TEXT: Petra Väänänen, Insight Specialist & Roosa Luukkanen, Junior Insight Specialist
One thing the Kuudes team has discovered during the consumer insight project in Shanghai and Beijing is that the Chinese have a very holistic approach to food — they strongly emphasise the causality of how you eat and how you feel. Food has a significant impact on both mental and physical wellbeing, which is one of the reasons why the Chinese have a great appreciation for food.
It’s not only about the nutritional value, food is also seen as medicine. If a Chinese person is feeling uncomfortable (they never seem to admit being sick or ill, they are always uncomfortable), they turn to food. Or if they sense a sore throat, they will take care of the whole body, not just the throat, by using the Chinese medicine with a bunch of natural herbs and food products.

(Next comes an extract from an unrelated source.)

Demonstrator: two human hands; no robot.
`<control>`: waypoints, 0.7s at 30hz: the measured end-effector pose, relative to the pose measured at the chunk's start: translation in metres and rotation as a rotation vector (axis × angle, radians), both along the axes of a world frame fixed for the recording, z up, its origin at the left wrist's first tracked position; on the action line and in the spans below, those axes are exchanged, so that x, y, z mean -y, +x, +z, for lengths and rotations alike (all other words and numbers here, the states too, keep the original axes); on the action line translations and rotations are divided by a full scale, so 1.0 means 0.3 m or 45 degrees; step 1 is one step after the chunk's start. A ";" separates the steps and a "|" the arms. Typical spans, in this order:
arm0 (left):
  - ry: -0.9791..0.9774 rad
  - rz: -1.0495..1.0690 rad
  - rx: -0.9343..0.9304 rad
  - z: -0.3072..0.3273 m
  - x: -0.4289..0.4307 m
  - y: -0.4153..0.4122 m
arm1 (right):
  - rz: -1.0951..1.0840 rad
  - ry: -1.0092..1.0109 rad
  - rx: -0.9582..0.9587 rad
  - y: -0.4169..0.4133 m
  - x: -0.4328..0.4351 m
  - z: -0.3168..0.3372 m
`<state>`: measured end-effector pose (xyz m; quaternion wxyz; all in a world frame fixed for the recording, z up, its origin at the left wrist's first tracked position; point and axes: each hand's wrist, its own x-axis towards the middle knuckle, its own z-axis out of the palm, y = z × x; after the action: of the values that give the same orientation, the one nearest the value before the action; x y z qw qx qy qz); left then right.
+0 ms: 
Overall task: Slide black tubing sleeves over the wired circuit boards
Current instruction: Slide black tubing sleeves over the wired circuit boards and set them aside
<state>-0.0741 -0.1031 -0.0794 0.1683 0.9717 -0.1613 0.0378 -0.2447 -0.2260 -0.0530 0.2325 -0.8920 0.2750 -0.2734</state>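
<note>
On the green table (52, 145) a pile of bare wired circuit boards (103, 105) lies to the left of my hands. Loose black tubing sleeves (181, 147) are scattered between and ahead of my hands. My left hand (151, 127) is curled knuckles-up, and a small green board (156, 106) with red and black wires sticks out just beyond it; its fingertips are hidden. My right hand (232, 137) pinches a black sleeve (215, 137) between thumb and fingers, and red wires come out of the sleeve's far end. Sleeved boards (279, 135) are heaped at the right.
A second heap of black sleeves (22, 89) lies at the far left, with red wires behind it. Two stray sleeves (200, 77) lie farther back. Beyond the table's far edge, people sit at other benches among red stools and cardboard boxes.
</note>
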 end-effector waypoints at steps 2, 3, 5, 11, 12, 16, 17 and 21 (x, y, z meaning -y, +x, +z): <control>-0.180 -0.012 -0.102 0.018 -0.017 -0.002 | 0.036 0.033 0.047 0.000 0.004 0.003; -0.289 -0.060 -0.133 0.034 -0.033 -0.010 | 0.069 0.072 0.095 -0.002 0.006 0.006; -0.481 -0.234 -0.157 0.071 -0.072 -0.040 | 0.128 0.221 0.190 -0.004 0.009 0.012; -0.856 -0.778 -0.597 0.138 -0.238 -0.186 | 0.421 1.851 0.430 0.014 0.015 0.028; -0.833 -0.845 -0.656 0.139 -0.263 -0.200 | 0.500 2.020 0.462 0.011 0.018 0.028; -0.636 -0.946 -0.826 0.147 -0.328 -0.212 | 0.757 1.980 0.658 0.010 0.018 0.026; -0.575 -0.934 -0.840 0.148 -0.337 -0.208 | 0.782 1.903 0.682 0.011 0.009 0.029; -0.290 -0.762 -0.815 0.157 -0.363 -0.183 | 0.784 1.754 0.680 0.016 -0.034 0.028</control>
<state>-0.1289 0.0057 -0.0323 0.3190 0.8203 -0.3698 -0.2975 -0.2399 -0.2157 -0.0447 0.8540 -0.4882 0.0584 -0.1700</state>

The idea is not to tackle the symptom but to address the root cause behind it. In our eyes, the length of the treatment can seem rather long, as the sore throat may be treated with a special herb tea for weeks, sometimes even months.

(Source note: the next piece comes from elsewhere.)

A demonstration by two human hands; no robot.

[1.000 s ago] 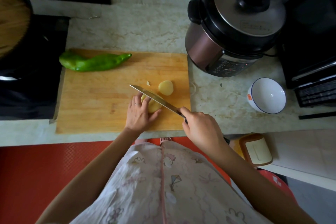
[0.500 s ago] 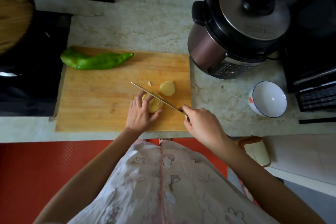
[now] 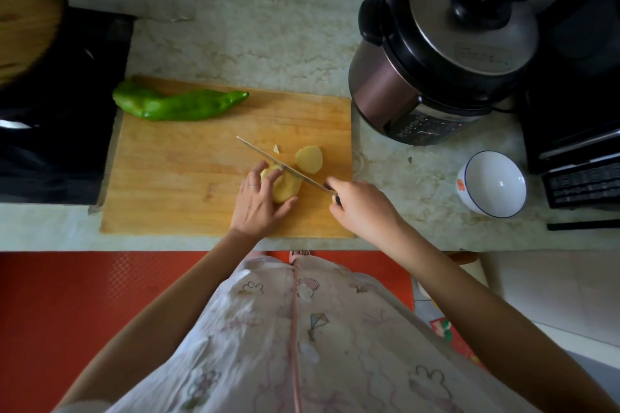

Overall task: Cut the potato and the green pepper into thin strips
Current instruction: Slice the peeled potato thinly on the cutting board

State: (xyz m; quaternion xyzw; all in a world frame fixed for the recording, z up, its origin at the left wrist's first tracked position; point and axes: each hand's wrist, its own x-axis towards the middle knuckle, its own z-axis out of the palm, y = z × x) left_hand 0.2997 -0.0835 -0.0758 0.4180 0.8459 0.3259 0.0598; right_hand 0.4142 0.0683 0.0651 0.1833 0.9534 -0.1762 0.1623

The western medicine is not particularly appreciated in China. The trust in occidental nutrition authorities might be questioned, while the faith in Chinese foods and medicine stays strong.
“The western medicine is not particularly appreciated in China.”

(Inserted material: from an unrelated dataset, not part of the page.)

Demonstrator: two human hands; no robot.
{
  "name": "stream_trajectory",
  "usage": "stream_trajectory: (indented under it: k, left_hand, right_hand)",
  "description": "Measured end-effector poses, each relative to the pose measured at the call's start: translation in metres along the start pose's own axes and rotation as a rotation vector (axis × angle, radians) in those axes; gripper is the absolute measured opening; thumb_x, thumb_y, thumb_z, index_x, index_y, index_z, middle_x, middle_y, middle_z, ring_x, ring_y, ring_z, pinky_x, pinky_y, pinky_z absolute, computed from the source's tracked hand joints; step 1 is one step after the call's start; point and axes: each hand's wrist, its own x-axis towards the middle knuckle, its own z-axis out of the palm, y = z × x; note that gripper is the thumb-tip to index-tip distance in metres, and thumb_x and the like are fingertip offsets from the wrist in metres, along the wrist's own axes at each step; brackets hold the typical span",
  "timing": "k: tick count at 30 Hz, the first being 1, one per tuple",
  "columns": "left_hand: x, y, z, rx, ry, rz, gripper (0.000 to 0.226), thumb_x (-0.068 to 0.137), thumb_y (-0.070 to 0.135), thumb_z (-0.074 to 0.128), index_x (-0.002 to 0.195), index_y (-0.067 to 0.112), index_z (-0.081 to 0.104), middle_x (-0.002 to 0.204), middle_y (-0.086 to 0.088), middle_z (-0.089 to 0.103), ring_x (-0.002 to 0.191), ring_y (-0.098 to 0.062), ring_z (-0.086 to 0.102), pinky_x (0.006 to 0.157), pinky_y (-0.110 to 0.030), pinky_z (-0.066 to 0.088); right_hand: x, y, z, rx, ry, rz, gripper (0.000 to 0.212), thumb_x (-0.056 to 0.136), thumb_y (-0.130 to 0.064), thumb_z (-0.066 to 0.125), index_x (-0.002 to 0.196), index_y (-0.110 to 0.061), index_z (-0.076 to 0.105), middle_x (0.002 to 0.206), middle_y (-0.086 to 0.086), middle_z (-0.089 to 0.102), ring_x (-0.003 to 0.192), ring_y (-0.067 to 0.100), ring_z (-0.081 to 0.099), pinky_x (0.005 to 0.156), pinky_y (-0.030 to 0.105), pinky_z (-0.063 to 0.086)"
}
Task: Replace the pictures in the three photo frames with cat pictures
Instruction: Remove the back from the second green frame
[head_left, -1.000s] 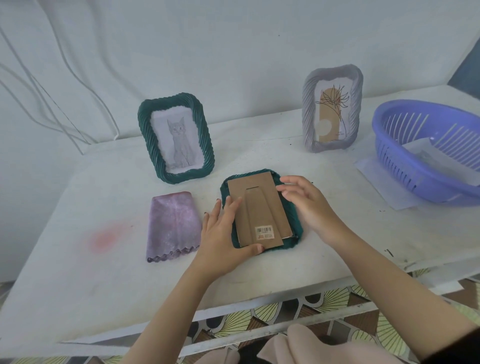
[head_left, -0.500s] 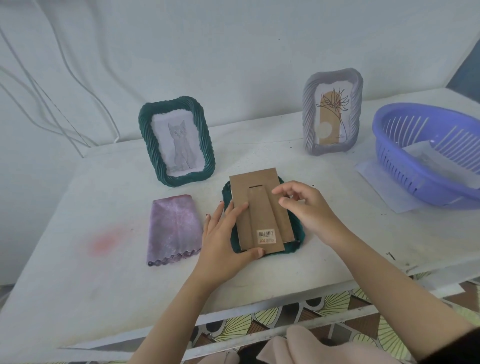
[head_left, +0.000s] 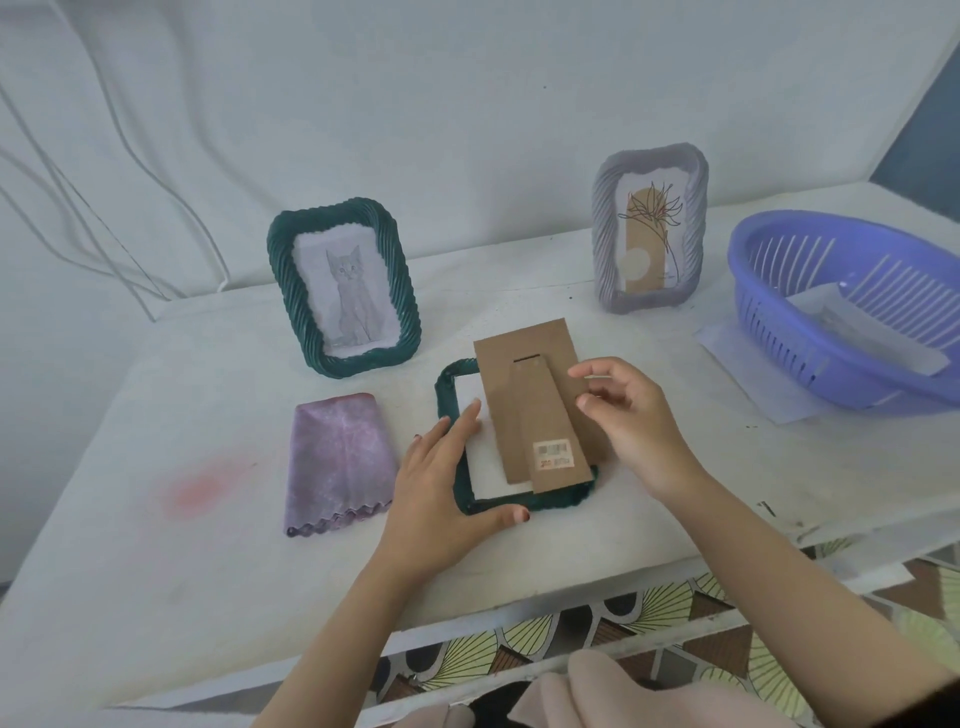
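A dark green frame (head_left: 448, 415) lies face down at the table's middle. My left hand (head_left: 441, 493) presses flat on its left and near edges. My right hand (head_left: 626, 421) pinches the right edge of its brown cardboard backing (head_left: 524, 395), which is lifted off and shifted up and right. White paper (head_left: 483, 470) shows inside the frame opening. Behind it, a second green frame (head_left: 343, 286) stands upright with a grey cat picture. A grey-lilac frame (head_left: 652, 228) stands at the back right with a plant drawing.
A folded purple cloth (head_left: 337, 462) lies left of the flat frame. A blue slotted basket (head_left: 852, 306) with paper sheets inside sits at the right, over a white sheet (head_left: 753, 369). The table's front edge runs just below my wrists.
My right hand has lifted the cardboard backing off the flat frame and slid it up and right, uncovering white paper inside. My left hand stays pressed on the frame.
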Motion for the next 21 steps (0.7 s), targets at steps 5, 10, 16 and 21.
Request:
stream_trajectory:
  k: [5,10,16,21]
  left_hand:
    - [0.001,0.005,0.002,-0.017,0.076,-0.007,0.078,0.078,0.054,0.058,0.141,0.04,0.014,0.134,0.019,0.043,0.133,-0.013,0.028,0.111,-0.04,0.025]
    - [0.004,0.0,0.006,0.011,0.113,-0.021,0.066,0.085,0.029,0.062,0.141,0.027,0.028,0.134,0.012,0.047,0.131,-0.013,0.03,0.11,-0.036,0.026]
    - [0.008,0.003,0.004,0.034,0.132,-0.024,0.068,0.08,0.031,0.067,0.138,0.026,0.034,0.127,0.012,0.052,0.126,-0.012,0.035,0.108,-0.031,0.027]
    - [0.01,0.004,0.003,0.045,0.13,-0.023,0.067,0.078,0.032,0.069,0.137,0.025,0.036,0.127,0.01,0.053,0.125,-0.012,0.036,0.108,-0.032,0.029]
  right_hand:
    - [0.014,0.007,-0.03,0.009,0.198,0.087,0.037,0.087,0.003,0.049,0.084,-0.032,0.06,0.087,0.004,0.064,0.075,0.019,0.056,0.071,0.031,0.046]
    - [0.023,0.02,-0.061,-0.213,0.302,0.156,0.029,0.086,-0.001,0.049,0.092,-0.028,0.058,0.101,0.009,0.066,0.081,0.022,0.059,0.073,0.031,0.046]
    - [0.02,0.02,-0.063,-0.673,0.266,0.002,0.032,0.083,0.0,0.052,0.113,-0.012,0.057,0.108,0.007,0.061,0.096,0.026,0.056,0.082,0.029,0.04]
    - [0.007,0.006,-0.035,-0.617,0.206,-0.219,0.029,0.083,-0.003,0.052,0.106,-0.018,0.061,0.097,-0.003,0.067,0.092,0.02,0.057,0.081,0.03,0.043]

The locals truly believe that the food they eat has a strong connection to their inner wellbeing and also to their physical appearance. If you eat well, it will show on the outside. It could even be said that food is life itself: it’s a source of physical, mental and social wellbeing. And since the Chinese ideal is to seek balance in life, these three simply cannot be separated from each other.
The question is about ying and yang. There are many ways to seek for this balance, with each individual having their own method according to their situation. In general, the idea of this equilibrium comes from the ancient tradition of balancing the inner system of “cold“ and “fire”. Illness, for instance, is considered to stem from the imbalance of these two in one’s body. One practical way to balance is by concentrating on the food’s PH levels with an acidic/alkaline way to eat. Or simply, it could be about the balance of having fun and indulging, and then recovering from it by simplifying for a meal or two.
“Illness, for instance, is considered to stem from the imbalance of cold and fire in one’s body.”
In general, Chinese people do not believe in slimming diets as a source of wellbeing. Diversity is key. Also, what is considered as food or generally edible, is very imaginative and versatile. They truly eat from head to tail. When we started talking about the perception of different ingredients with a Chinese consumer, we learned very quickly that people will most probably associate almost any food or ingredient with health. Nearly everything can be considered as good for you, as long as it is consumed with moderation.
“Nearly everything can be considered as good for you, as long as it is consumed with moderation.”
All this leads to one distinctly joyful notion about the way Chinese people eat: food is always considered as a happy, positive thing. Sometimes, the western approach seems to lean to the opposite. We tend to categorise food and rank it from good to bad. And when it inevitably happens that we end up eating also the “bad foods”, we might double the misery with feeling guilt and shame. But looking from the Chinese perspective, there is really no point in doing so. If your next meal is not going to be the healthiest meal of the week, free yourself from the guilt: at least you will have fun eating it. And that, if something, is good for one’s health.